So this is what it Feels Like to Win a Playoff Series…

The last time it happened was Game Seven, Atlantic Division Semifinals vs. Manchester, April 29, 2006.  Alex Giroux scored the third-period game-winner and had an assist, Chris Holt stopped 26 out of 27 shots, and Martin Sonnenberg (remember him?) was First Star with a goal and an assist, as the Wolf Pack downed the Monarchs, 2-1, to win what was a wild series.

That was the last playoff series win for the franchise, and it had been five straight postseason disappointments since, before last night’s thrilling 4-3 overtime win over Bridgeport that completed the Whale’s snuffing out of the regular-season division-champion Sound Tigers in three straight games.

Don’t know what the Vegas odds would have been for a Whale sweep going in, but I’d have to think they would have been rather long.

You have to be both good and lucky to win in postseason, and the Whale succeeded on both counts.  They made it awfully hard for Bridgeport to get quality scoring chances, holding the Sound Tigers to only the three goals they got in last night’s Game Three.  Those goals were all of the “greasy”, scrambly variety, rebounds and jam plays that Bridgeport had to work extremely hard to cash in on.  The Sound Tigers had a lot of shots on goal, 83 total in the first two games and 47 in last night’s overtime contest, but I would venture to say that the scoring chances were relatively even.

On the lucky side, raise your hand if you saw Marek Hrivik making a big impact for the Whale in a playoff series when he joined the club on an ATO.  Hrivik had his second straight two-goal game last night and is tied for the league lead in postseason goals.  And Ryan Bourque, with two

Marek Hrivik

goals in the three games against Bridgeport, has already struck for a third of his regular-season goal output.  Consider, too, that the Whale swept the division champions with a total of one point (a Jonathan Audy-Marchessault goal in Game Two) from their top two regular-season scorers, Audy-Marchessault and Kris Newbury.
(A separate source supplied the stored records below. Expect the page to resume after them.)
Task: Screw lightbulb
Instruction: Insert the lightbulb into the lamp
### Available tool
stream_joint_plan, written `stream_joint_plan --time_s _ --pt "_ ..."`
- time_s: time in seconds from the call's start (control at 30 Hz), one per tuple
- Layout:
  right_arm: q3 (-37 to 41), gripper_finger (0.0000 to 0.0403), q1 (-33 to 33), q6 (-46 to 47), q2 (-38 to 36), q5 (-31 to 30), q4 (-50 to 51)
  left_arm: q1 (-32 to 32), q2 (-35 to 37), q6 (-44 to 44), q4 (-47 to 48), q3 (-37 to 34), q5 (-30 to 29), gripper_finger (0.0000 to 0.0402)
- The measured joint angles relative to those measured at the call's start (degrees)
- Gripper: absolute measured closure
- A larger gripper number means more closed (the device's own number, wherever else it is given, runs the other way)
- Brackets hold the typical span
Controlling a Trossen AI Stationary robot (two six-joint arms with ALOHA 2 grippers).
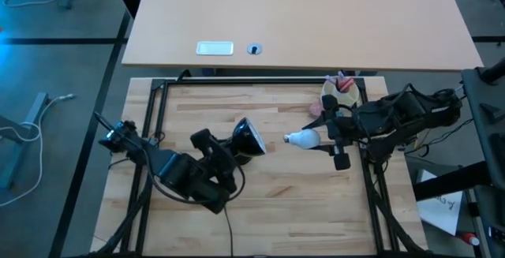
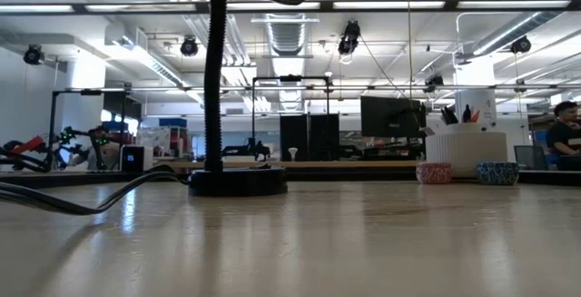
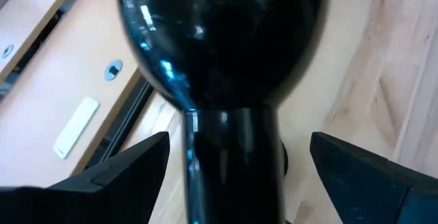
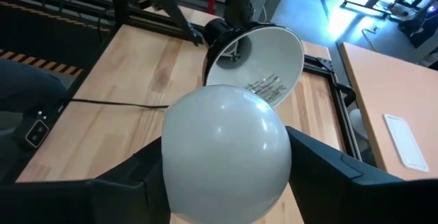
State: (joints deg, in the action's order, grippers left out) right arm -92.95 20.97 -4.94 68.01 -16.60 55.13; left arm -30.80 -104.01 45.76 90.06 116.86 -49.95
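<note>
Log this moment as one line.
right gripper: holds bulb, aimed at shade | left gripper: around lamp neck | bulb not in socket

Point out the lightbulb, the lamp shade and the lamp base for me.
lightbulb [image 4: 222,152], right wrist view, on its round white globe.
lamp shade [image 4: 263,63], right wrist view, on its pale inner wall.
lamp base [image 2: 238,182], low view, on its black disc.

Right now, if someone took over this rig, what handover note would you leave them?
Right end effector: shut on the lightbulb, held off the table, pointed at the lamp's open shade.
Left end effector: fingers on either side of the lamp's black neck, below the shade; whether they are clamped is unclear.
Done: bulb picked up and roughly lined up with the shade.
Left: close the gap, seat the bulb in the socket, screw it in, release.
</note>
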Motion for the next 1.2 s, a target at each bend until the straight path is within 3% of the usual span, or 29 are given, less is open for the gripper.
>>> stream_joint_plan --time_s 0.5,0.73,0.93,1.2 --pt "0.15 0.019 0.0 0.77 0.42 0.0 -0.04 4.38 1.45 0.12 -0.13 -8.68 2.71 0.0063" --pt "0.17 0.0184 -0.04 0.57 1.14 -0.01 -1.28 4.43 6.1 -3.53 -0.06 -9.55 4.4 0.0147" --pt "0.22 0.0191 0.0 -1.31 3.99 0.17 -3.64 4.34 11.57 -14.7 -5.02 -16.55 4.76 0.0148" --pt "0.28 0.0189 1.57 -4.12 9.92 -0.33 -7.89 3.7 22.28 -40.3 -24.41 -29.33 9.76 0.0148"
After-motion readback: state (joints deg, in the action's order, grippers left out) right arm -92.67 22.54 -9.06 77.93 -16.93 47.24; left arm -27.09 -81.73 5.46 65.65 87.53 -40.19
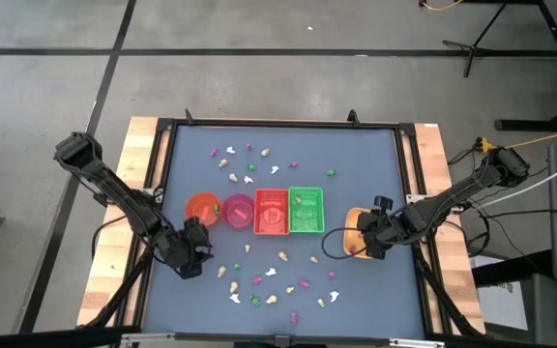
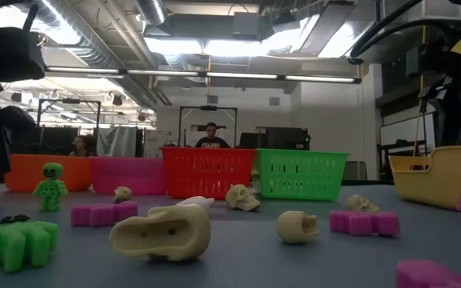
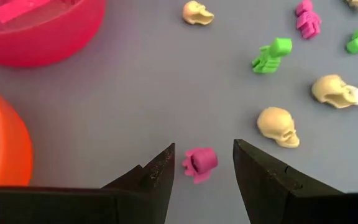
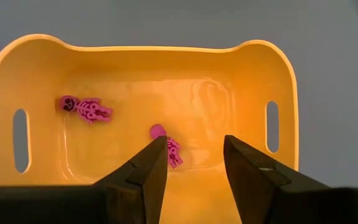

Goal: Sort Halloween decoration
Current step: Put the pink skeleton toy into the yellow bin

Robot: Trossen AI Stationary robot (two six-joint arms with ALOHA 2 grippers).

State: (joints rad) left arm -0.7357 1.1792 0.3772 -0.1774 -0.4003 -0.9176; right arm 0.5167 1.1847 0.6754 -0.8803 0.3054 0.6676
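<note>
- A small magenta trinket lies on the blue tabletop, directly between the left pincer's two dark fingers; it appears to touch neither, though the gap on each side is small.
- The piece is squat, with stubby prongs on its near end; its longer side seems to run roughly along the fingers rather than across them, so a straight closing would squeeze its narrow width.
- The left pincer is released, its jaws spread and holding nothing.
- Just beyond lies a cream skull, close enough that a skewed closing could nudge it; a green figure and other pieces lie further out.
- The pink bowl and orange bowl sit near this arm, the likely place for a magenta piece being the pink one.
- The left arm is clearly the nearer one to this piece.
- The right pincer hovers over the yellow tray, jaws apart and empty, with two magenta skeletons lying inside the tray.
- The rest of the decoration is scattered in two bands on the tabletop, either side of the row of containers.
</note>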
Of course, the biggest ace in the hole was the play of Cam Talbot, who was less than 16 seconds short of a seventh straight shutout period when Justin DiBenedetto finally scored the Sound Tigers’ first goal of the series Sunday.  Talbot ended up with three goals-against in Game Three, but to my reckoning it might have been his best of the three games.  The Sound Tigers played a gritty and determined game, and forced Talbot to make more saves on point-blank opportunities than he had to in his two shutouts, including a beauty with the left skate on shorthanded breakaway by Casey Cizikas with five minutes left in the second.

It’s only fair to admit, too, that the Whale got a break on the penalty that led to the overtime series-winner by Casey Wellman.  Not that you could argue the call–it was an automatic, as Tony Romano slashed Wade Redden’s stick and it broke, but what a time for that to happen if you’re Bridgeport.  And they were five seconds from killing it off when Wellman scored, but this one just seemed meant to be for the Whale.

It was the tenth playoff OT goal in franchise history, and the fourth series-winner.  I’m sure every Whale/Wolf Pack fan who is old enough remembers the first one, Terry Virtue’s Game-Seven roof-raiser against Providence in the 2000 Conference Finals, and the others were both multiple-overtime situations.   There was Marty Wilford’s second-overtime strike against Manchester in a deciding Game Five of the 2002 Eastern Conference Quarterfinals, and current head coach Ken Gernander knocked the Worcester IceCats out of the 2004 Atlantic Division Finals by ending the longest game in franchise history at 7:49 of the third overtime, completing a four-game Wolf Pack sweep.

So now, the Whale watch and wait, resting some bumps and bruises and hoping for their potential opponents to have to slog through long, competitive, tiring series’.  Much is unclear at this point, but here are the possibilities for the next opponent:

  • If the both of the top seeds, Norfolk and St. John’s, win their series’ (over Manchester and Syracuse, respectively), then the Whale will play Norfolk in the second round.
  • If one of the top seeds wins and the other loses, then the Whale play the winner of the Wilkes-Barre/Scranton-Hershey series.  That has been dominated by the Penguins thus far, by a combined scoring margin of 10-3, but if Hershey can manage to win Game Three at home Wednesday and Boston beats Washington in their Game Seven that night, the Bears could get Braden Holtby, Keith Aucoin and Dmitry Orlov back from the Capitals.
  • If both Norfolk and St. John’s lose, then the Whale play Syracuse.

Either way, none of those other Eastern Conference series’ resume until Wednesday, and both Norfolk/Manchester and St. John’s/Syracuse are tied at a game apiece, so it’s going to be a spell before things become more clear.

p.s., another interesting note from that last series-winning Wolf Pack game in 2006…the Pack’s top defensive pairing in that series was…#48 Dan Girardi and #6 Marc Staal.



One Response to “So this is what it Feels Like to Win a Playoff Series…”

  1. chris Says:

    i came up with the same possible playoffs sanarios as u did bob.